> [Your objective] Using the entries below, write out the line with "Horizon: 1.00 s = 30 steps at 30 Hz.", the line with "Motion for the", and every line in between, exactly as each is written.

> [Supplied information]
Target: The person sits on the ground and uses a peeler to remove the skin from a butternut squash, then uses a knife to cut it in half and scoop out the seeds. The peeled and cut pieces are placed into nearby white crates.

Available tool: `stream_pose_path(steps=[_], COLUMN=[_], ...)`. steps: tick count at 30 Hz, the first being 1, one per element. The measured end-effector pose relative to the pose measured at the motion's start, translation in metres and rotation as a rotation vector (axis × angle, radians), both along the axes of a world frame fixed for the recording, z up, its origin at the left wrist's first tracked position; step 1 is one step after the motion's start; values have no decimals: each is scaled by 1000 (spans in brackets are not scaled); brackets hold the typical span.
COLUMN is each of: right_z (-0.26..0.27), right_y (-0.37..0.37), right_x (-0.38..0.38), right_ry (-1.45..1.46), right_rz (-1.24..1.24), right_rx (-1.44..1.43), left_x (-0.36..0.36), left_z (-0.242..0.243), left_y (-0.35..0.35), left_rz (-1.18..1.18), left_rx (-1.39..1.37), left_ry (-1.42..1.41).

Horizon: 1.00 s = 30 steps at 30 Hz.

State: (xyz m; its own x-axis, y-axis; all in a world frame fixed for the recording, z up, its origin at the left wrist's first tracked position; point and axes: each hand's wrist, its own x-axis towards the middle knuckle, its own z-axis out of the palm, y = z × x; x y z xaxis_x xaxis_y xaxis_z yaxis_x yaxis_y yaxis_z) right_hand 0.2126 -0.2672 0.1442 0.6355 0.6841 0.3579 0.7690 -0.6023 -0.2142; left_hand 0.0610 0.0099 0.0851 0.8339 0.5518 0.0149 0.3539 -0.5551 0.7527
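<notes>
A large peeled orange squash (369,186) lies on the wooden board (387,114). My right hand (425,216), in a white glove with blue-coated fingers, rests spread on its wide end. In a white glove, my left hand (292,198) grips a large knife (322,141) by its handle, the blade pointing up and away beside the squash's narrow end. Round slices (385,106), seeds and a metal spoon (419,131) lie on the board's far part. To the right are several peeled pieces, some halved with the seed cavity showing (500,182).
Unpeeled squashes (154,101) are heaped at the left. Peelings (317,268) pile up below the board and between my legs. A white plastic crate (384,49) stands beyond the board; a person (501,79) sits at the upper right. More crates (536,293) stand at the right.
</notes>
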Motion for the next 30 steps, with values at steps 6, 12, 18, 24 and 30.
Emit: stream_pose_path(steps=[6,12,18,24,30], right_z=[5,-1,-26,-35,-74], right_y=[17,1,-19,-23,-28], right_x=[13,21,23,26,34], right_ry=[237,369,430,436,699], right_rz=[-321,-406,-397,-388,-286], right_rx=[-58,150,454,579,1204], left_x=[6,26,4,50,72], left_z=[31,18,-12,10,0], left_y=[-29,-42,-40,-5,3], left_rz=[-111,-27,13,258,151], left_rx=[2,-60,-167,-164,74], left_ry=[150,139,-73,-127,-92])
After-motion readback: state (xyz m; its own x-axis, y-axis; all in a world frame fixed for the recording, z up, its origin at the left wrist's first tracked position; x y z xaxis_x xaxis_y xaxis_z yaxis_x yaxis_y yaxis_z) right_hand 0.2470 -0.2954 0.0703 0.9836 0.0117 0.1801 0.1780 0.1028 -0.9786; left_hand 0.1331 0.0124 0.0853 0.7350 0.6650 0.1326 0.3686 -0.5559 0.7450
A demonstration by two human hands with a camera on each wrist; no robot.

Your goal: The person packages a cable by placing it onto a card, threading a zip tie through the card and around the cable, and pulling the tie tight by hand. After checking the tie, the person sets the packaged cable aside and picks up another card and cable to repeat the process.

> [Answer box]
Horizon: 1.00 s = 30 steps at 30 Hz.

State: (xyz m; its own x-axis, y-axis; all in a world frame fixed for the recording, z up, its origin at the left wrist's first tracked position; point and axes: each hand's wrist, its own x-axis towards the middle knuckle, its own z-axis out of the palm, y = z × x; x y z xaxis_x xaxis_y xaxis_z yaxis_x yaxis_y yaxis_z) right_hand 0.2126 -0.2672 0.1442 0.6355 0.6841 0.3579 0.7690 -0.6023 -0.2142; left_hand 0.0610 0.0099 0.0851 0.8339 0.5518 0.0149 0.3539 -0.5551 0.7527
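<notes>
A large peeled orange squash (369,186) lies on the wooden board (387,114). My right hand (425,216), in a white glove with blue-coated fingers, rests spread on its wide end. In a white glove, my left hand (292,198) grips a large knife (322,141) by its handle, the blade pointing up and away beside the squash's narrow end. Round slices (385,106), seeds and a metal spoon (419,131) lie on the board's far part. To the right are several peeled pieces, some halved with the seed cavity showing (500,182).
Unpeeled squashes (154,101) are heaped at the left. Peelings (317,268) pile up below the board and between my legs. A white plastic crate (384,49) stands beyond the board; a person (501,79) sits at the upper right. More crates (536,293) stand at the right.
</notes>
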Motion for the next 30 steps, with values at steps 6, 12, 18, 24 and 30.

What came before is the finished answer.